* EXERCISE REQUIREMENTS
Work through the data below line by line and say how many lines hold "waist"; give only the number.
*** Block opens ***
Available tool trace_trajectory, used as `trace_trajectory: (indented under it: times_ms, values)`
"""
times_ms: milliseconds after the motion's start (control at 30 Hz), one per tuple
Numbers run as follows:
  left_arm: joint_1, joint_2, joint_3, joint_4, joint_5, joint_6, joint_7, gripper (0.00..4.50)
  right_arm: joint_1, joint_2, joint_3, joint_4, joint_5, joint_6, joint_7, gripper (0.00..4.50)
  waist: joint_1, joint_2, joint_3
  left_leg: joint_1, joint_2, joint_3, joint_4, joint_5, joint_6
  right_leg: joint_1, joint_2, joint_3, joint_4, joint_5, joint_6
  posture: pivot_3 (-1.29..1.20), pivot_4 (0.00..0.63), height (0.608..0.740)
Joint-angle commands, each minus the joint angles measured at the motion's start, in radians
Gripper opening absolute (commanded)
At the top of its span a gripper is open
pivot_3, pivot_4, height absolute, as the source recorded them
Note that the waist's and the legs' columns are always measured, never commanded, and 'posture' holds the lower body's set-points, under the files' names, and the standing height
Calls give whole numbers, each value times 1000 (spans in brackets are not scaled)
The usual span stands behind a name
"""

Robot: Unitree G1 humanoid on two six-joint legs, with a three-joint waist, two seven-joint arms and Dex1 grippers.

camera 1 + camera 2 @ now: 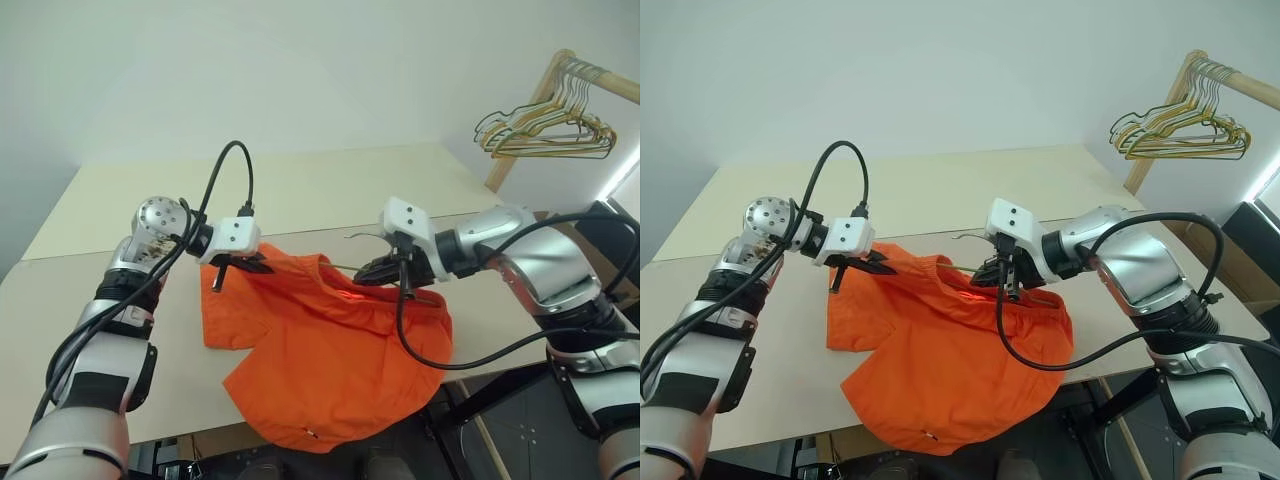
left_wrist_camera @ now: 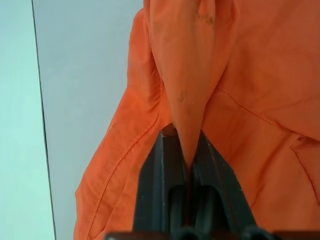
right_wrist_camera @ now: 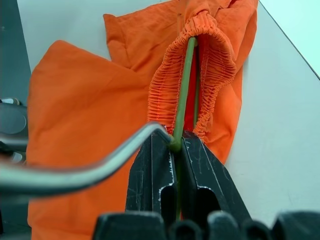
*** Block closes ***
* ANSWER FOR THE TASK
3